Dulu namanya "Ramalan Cuaca", sebuah acara pendek yang rutin ditampilkan berbagai stasiun televisi. Ketika TVRI menjadi satu-satunya stasiun televisi yang beroperasi, acara ini menempel dengan siaran berita.
Mungkin istilah "ramalan" berkonotasi tidak ilmiah. Namanya kemudian menjadi "Prakiraan Cuaca", yang bersumber dari lembaga yang memang bertugas untuk memprediksi cuaca yang akan terjadi di berbagai kota di tanah air berdasarkan ilmu pengetahuan yang dimiliki para personelnya.
Masalahnya, amat jarang masyarakat yang sengaja mencari informasi tentang prakiraan cuaca sebelum beraktivitas di luar rumah. Biasanya orang-orang hanya menengadah ke langit, bila terlihat cerah, ya berarti aman.
Padahal, tidak selalu demikian. Betapa seringnya tiba-tiba awan gelap bermunculan dan tanpa bisa dihadang terjadilah hujan lebat. Bagi pengendara motor, mereka langsung menepi di pinggir pohon atau berlindung di bawah jembatan layang.
Saya pernah beberapa kali ikut pelatihan, dikirim kantor tempat saya bekerja, ke luar negeri. Di sana ternyata rata-rata warga setempat rutin memeperhatikan prakiraan cuaca dan suhu udara sebelum beraktivitas. Ini juga menyangkut dengan jenis pakaian yang akan mereka gunakan.

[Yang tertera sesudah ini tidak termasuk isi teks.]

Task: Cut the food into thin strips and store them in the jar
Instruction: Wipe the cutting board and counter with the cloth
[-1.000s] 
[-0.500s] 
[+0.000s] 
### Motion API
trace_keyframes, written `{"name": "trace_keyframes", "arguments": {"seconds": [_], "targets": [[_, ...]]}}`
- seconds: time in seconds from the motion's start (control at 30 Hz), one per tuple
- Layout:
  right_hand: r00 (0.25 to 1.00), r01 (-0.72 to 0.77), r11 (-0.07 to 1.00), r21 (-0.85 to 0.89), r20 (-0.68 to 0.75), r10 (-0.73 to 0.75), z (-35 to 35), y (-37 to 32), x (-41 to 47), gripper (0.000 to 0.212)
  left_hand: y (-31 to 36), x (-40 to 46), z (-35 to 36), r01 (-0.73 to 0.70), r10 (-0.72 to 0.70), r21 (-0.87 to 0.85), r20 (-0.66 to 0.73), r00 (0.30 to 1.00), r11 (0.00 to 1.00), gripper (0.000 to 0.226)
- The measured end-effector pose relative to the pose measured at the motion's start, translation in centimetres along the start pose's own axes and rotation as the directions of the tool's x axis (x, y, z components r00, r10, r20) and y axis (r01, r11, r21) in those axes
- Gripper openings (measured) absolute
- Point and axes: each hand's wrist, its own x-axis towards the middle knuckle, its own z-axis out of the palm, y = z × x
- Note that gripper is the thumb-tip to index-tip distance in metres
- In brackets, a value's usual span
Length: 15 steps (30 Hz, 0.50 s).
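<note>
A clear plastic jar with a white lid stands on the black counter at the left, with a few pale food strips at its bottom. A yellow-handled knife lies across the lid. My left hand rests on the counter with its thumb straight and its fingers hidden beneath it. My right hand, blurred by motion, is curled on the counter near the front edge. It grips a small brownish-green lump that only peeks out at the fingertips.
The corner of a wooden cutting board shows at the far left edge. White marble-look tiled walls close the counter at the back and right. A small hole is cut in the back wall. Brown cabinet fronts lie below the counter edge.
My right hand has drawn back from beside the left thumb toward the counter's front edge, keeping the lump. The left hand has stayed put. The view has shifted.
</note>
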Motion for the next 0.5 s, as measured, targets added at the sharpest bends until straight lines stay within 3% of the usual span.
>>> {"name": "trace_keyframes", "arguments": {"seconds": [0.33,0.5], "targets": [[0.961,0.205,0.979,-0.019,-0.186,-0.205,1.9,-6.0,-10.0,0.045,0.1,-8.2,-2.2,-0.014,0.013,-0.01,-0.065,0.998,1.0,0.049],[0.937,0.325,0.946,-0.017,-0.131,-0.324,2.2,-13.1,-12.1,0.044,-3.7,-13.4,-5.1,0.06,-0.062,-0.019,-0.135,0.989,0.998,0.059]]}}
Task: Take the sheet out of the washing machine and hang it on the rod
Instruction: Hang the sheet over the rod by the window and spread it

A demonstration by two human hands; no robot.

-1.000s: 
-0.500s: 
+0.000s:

Sayang, kita yang tinggal di kawasan tropis ini mungkin tidak merasa perlu mencari informasi tentang cuaca. Akibatnya sewaktu-waktu terjadi hujan deras yang bahkan berlanjut menjadi banjir, banyak warga yang tidak siap.
Tak heran bila selalu saja ada korban saat banjir besar melanda suatu tempat. Korban dimaksud tidak selalu berarti korban nyawa, tapi juga korban yang terkurung di suatu tempat dan harus dievakuasi menggunakan sarana perahu karet kalau tim penanggulangan bencana datang ke lokasi banjir.
Saya sendiri karena masa kecil saya dihabiskan di Payakumbuh, Sumatera Barat, tidak punya pengalaman dengan banjir. Baru kemudian saat menuntut ilmu di Padang, sebuah kota yang tak jauh dari pantai, berkali-kali tempat saya kos terkena banjir sampai sebatas lutut.
Pernah suatu kali di bulan puasa, saat mau berbuka puasa, saya keluar kosan menuju sebuah warung makan. Karena hujan lebat tentu saya memakai payung.
Namun karena hujan, trotoar yang saya susuri tidak terlihat permukaannya. Tahu-tahu saya kejeblos masuk lubang yang ada di trotoar tersebut. Kaki saya terbenam hingga lutut, dan butuh usaha keras agar saya bisa kembali ke posisi normal.
Setelah menjadi warga Jakarta, beberapa kali saya terperangkap banjir. Pernah saya bertamu ke rumah saudara di Jalan Bangka, Jakarta Selatan di sore hari. Eh gak taunya selagi masih bertamu, hujan bagai dicurahkan dari langit deras sekali dan sampai tengah malam.